| TASK GOAL |
Please write out all of the entries exactly as they appear.

Source data
+++++
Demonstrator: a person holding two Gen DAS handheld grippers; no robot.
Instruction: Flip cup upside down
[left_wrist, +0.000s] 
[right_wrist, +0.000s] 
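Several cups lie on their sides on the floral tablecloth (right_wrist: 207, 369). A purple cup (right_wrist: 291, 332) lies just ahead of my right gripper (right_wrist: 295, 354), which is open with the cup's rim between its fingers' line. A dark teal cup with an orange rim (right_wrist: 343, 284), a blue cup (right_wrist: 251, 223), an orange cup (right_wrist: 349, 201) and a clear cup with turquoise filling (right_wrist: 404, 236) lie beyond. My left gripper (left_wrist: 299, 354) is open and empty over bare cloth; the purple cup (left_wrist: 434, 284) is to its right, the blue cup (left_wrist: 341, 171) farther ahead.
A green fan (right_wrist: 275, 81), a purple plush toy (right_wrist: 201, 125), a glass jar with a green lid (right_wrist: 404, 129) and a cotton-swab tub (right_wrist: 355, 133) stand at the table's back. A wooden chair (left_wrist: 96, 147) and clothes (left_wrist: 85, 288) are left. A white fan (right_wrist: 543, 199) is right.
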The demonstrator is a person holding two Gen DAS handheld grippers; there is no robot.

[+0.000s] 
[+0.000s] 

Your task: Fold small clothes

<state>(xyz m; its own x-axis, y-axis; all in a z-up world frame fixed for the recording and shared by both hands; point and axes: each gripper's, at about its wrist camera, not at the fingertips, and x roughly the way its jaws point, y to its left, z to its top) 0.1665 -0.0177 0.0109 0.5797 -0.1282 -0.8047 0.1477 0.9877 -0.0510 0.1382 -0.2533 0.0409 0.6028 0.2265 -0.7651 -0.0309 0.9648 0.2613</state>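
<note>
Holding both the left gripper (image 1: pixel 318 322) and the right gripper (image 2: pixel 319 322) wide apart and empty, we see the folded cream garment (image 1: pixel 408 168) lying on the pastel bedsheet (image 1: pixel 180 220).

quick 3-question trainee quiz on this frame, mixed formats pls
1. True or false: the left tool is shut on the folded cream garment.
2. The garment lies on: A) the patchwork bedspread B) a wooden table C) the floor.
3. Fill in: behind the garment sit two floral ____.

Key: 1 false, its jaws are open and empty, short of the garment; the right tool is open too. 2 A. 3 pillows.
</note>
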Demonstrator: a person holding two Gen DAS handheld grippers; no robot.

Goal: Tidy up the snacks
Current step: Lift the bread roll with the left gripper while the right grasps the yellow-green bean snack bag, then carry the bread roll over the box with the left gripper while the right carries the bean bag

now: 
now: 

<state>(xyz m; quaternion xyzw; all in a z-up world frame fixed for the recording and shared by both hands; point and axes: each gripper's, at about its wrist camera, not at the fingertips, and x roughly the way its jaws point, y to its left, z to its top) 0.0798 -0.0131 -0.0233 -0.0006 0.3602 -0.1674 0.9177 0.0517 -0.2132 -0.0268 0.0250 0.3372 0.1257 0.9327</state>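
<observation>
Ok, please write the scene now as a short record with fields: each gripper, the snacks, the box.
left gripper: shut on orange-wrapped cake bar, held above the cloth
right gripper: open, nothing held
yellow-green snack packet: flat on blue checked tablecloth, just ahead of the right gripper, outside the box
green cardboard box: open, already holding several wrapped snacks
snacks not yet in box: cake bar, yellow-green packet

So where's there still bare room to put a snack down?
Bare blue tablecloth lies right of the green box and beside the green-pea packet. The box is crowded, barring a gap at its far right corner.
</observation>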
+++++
| SOLUTION |
Demonstrator: a person holding two Gen DAS handheld grippers; no robot.
Instruction: Flip cup upside down
[left_wrist, +0.000s] 
[right_wrist, +0.000s] 
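Several cups lie on their sides on the floral tablecloth (right_wrist: 207, 369). A purple cup (right_wrist: 291, 332) lies just ahead of my right gripper (right_wrist: 295, 354), which is open with the cup's rim between its fingers' line. A dark teal cup with an orange rim (right_wrist: 343, 284), a blue cup (right_wrist: 251, 223), an orange cup (right_wrist: 349, 201) and a clear cup with turquoise filling (right_wrist: 404, 236) lie beyond. My left gripper (left_wrist: 299, 354) is open and empty over bare cloth; the purple cup (left_wrist: 434, 284) is to its right, the blue cup (left_wrist: 341, 171) farther ahead.
A green fan (right_wrist: 275, 81), a purple plush toy (right_wrist: 201, 125), a glass jar with a green lid (right_wrist: 404, 129) and a cotton-swab tub (right_wrist: 355, 133) stand at the table's back. A wooden chair (left_wrist: 96, 147) and clothes (left_wrist: 85, 288) are left. A white fan (right_wrist: 543, 199) is right.
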The demonstrator is a person holding two Gen DAS handheld grippers; there is no robot.

[+0.000s] 
[+0.000s] 

Your task: Fold small clothes

<state>(xyz m; its own x-axis, y-axis; all in a z-up world frame fixed for the recording and shared by both hands; point and axes: each gripper's, at about its wrist camera, not at the fingertips, and x roughly the way its jaws point, y to its left, z to its top) 0.1665 -0.0177 0.0109 0.5797 -0.1282 -0.8047 0.1477 0.9877 -0.0510 0.1382 -0.2533 0.0409 0.6028 0.2265 -0.7651 -0.0309 0.9648 0.2613</state>
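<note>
Holding both the left gripper (image 1: pixel 318 322) and the right gripper (image 2: pixel 319 322) wide apart and empty, we see the folded cream garment (image 1: pixel 408 168) lying on the pastel bedsheet (image 1: pixel 180 220).

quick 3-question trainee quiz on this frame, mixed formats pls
1. True or false: the left tool is shut on the folded cream garment.
2. The garment lies on: A) the patchwork bedspread B) a wooden table C) the floor.
3. Fill in: behind the garment sit two floral ____.

Key: 1 false, its jaws are open and empty, short of the garment; the right tool is open too. 2 A. 3 pillows.
</note>
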Demonstrator: a person holding two Gen DAS handheld grippers; no robot.

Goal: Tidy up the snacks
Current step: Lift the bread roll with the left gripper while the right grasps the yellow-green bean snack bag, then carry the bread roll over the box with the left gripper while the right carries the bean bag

now: 
now: 

<state>(xyz m; quaternion xyzw; all in a z-up world frame fixed for the recording and shared by both hands; point and axes: each gripper's, at about its wrist camera, not at the fingertips, and x roughly the way its jaws point, y to its left, z to its top) 0.0798 -0.0131 -0.0233 -0.0006 0.3602 -0.1674 0.9177 0.0517 -0.2132 -0.0268 0.0250 0.3372 0.1257 0.9327</state>
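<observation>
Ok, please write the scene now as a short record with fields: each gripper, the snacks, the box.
left gripper: shut on orange-wrapped cake bar, held above the cloth
right gripper: open, nothing held
yellow-green snack packet: flat on blue checked tablecloth, just ahead of the right gripper, outside the box
green cardboard box: open, already holding several wrapped snacks
snacks not yet in box: cake bar, yellow-green packet

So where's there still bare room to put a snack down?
Bare blue tablecloth lies right of the green box and beside the green-pea packet. The box is crowded, barring a gap at its far right corner.
</observation>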

This response contains the complete answer.